Re: Xcode 4 UI customizability curiosities
Re: Xcode 4 UI customizability curiosities
- Subject: Re: Xcode 4 UI customizability curiosities
- From: Alex Zavatone <email@hidden>
- Date: Tue, 22 Jan 2013 17:27:25 -0500
Sent from my iPad
On Jan 22, 2013, at 4:49 PM, Andy O'Meara <email@hidden> wrote:
>
> Perhaps I'm just in a dying minority of old-school MacOS-influenced (ie. not OS X) people who ask the logical questions and let those answers drive the design rather then accepting 'this is how it is and is good enough (or is too much work)'. and in this case, when the work can be measured in a couple man-days and when having 10 tabs each open with 'MyFile.cpp' is supposed to make any kind of intuitive or intelligent sense. I don't mean to be harsh here -- just trying to share what seems to be screaming at me, ya know? :)
>
FWIW, 100% with you on this. So much of Xcode 4.5.x is simply massively painful to use, especially the many areas were Xcode seems to think it knows what I want to do, and forces the way I should be doing it on me.

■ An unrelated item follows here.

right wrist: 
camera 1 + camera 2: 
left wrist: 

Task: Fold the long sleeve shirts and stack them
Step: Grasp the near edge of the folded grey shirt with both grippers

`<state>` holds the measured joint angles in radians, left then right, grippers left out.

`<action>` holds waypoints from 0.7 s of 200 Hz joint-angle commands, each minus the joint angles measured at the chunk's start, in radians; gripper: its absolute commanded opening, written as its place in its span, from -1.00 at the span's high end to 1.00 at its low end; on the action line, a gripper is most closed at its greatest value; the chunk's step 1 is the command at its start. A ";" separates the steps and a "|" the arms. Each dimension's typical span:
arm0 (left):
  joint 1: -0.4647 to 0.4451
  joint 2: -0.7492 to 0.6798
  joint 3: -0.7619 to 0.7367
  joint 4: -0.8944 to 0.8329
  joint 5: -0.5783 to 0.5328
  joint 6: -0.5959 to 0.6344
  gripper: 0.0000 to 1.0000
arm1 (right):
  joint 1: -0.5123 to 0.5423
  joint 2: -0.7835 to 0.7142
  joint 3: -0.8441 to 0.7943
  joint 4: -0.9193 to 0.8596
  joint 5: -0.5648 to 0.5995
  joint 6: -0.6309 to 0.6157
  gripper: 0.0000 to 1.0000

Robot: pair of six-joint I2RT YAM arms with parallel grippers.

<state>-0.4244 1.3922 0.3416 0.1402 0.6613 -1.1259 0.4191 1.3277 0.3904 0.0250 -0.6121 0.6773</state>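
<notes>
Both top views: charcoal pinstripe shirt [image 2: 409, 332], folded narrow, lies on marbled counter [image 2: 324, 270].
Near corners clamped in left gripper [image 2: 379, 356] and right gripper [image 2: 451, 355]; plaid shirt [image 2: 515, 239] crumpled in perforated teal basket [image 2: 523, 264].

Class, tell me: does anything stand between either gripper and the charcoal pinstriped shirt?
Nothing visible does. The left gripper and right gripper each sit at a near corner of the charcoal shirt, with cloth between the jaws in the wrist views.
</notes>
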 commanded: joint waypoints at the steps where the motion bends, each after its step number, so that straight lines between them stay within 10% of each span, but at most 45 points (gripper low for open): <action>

Still, there is no way to turn off animated transitions when pressing command keys like command 0 and command option 0 and still no way to stop the storyboard from automatically zooming into what you clicked. At times, the focus on animation over functionality and speed gets one to think - "why the h e l l can we not turn this stuff off" and "why the h e l l must I jump through hoops to simply open a standalone console window and standalone debugger in their own windows"?
Searching the docs for NSString locking up the GUI and beachballing, even when run on an 8 core machine with an SSD and 16 GB of RAM.
Simple things made so hard. Little details missed. Give us a fast interface without animated panes, without animated disclosure arrows and animated drawing of the cascading files disclosed. Let us open a window for a specific item without having to create a tab and detach it and first.
Note: I press command keys to do something fast, not to watch the GUI animate while it carries out the selected task.
Let us TURN OFF the auto zooming into an item in the storyboard when an item is clicked on. I set up my view the way I wanted it, leave it alone.
Do not display wide errors and warnings in a narrow panel that requires us to stretch out the Navigation pane to see the actual error/warning text and then set it back when done.
Sorry Andy, I just spent another hour+ teaching a new employee the Xcode 4.5.2 interface and these shortcomings are still painfully glaring and frustrating.